◆ What is needed
Each line containing the word "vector" must be copied from the material below.

◆ Record extracts

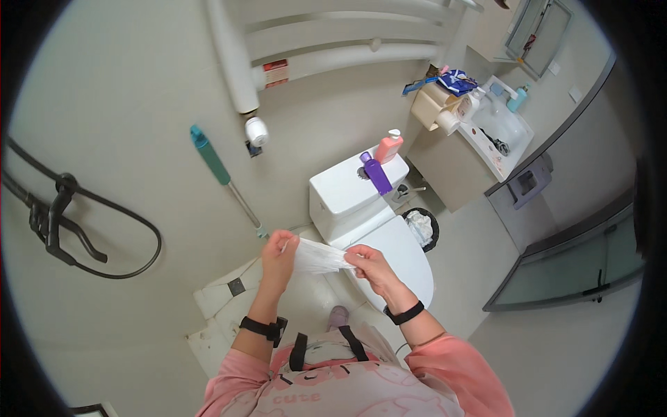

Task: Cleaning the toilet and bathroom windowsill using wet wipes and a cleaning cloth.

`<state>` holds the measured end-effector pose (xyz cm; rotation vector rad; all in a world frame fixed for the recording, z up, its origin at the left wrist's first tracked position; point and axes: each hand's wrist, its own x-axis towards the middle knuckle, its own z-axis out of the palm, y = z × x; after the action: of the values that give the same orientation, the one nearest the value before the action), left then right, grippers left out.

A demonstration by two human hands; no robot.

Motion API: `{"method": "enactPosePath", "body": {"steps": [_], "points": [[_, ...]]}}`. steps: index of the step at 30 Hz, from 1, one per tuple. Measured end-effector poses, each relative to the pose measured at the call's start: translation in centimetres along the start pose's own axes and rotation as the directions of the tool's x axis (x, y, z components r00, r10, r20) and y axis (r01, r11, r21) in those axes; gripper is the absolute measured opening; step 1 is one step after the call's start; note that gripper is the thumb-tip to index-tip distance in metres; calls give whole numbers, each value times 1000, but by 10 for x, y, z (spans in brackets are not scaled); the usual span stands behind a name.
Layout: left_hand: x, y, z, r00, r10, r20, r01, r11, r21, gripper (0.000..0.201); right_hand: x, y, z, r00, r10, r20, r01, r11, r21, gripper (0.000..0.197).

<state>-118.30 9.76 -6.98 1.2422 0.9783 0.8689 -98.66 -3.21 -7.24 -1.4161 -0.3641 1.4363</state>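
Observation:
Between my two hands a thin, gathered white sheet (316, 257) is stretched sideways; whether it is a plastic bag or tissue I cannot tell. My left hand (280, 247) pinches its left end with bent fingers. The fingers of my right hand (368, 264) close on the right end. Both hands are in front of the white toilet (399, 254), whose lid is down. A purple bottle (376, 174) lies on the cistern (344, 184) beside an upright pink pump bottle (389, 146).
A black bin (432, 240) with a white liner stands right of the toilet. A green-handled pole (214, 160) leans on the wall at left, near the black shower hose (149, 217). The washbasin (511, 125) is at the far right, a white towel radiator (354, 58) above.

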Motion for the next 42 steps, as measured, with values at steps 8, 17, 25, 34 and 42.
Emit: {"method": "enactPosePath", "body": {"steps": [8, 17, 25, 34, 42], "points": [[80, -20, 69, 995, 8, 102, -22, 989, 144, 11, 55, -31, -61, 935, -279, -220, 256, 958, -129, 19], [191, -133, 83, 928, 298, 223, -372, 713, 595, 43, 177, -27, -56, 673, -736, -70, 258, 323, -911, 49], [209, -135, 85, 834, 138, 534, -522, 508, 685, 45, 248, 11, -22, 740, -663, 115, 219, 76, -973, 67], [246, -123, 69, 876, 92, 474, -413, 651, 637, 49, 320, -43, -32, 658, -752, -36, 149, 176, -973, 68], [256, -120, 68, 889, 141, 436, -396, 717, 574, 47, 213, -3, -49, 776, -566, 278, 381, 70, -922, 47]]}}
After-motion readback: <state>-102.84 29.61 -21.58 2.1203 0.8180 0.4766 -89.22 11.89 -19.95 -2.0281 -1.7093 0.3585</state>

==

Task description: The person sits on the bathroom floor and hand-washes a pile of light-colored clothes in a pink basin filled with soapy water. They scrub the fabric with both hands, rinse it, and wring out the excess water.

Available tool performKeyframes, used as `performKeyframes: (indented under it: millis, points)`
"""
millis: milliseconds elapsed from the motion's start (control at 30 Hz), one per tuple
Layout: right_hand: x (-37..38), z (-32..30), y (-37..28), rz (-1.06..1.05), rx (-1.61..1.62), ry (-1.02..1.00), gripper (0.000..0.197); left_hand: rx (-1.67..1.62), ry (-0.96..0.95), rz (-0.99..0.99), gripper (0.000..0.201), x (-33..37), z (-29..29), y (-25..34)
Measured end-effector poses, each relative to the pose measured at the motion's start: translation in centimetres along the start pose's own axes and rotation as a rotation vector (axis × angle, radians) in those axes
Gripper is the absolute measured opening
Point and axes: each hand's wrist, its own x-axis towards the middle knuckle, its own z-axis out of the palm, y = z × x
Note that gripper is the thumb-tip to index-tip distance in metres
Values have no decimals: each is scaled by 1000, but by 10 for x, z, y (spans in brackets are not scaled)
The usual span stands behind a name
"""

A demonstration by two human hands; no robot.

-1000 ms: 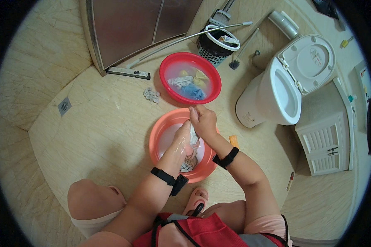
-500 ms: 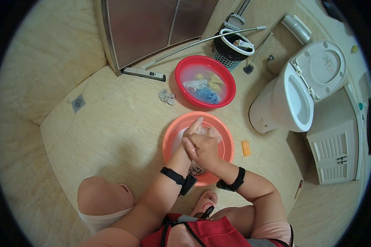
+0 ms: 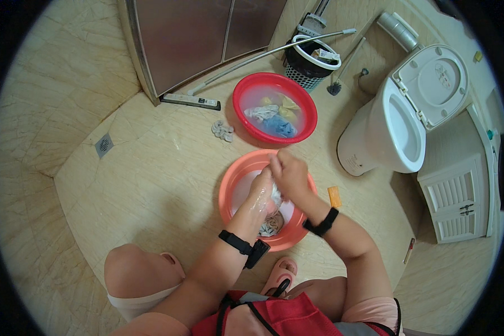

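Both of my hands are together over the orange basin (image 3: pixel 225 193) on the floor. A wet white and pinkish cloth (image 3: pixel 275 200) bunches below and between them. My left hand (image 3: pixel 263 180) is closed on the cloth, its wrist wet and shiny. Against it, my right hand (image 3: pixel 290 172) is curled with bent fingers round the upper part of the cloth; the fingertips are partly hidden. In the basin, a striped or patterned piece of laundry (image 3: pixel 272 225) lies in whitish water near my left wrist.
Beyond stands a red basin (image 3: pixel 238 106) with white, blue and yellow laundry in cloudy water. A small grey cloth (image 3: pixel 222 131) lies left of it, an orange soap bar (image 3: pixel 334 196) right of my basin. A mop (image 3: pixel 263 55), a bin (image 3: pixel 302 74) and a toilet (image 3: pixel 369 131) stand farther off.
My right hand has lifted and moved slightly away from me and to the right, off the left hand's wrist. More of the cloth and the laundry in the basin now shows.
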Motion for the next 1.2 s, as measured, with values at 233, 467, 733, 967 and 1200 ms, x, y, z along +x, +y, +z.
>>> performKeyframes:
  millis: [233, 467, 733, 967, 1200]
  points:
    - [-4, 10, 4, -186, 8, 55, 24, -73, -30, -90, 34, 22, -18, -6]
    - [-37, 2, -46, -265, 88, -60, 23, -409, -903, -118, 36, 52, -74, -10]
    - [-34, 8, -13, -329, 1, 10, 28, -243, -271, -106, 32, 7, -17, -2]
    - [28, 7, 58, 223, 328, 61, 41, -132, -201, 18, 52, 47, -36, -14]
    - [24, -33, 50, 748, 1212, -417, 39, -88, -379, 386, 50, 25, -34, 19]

◆ Response area
`<state>` holds the measured end-effector pose (xyz cm; rotation vector rad; all in a world frame fixed for the recording, z up, its origin at the left wrist's first tracked position; point and axes: each hand's wrist, its own x-axis towards the middle knuckle, its own z-axis out of the palm, y = z × x; after the action: of the values that give the same orientation, the one nearest the value before the action), left then right, grippers left out.
Measured end-effector poses, each relative to the pose measured at the motion's start: translation in centimetres along the start pose's own axes and rotation as a rotation vector (axis × angle, radians) in those axes

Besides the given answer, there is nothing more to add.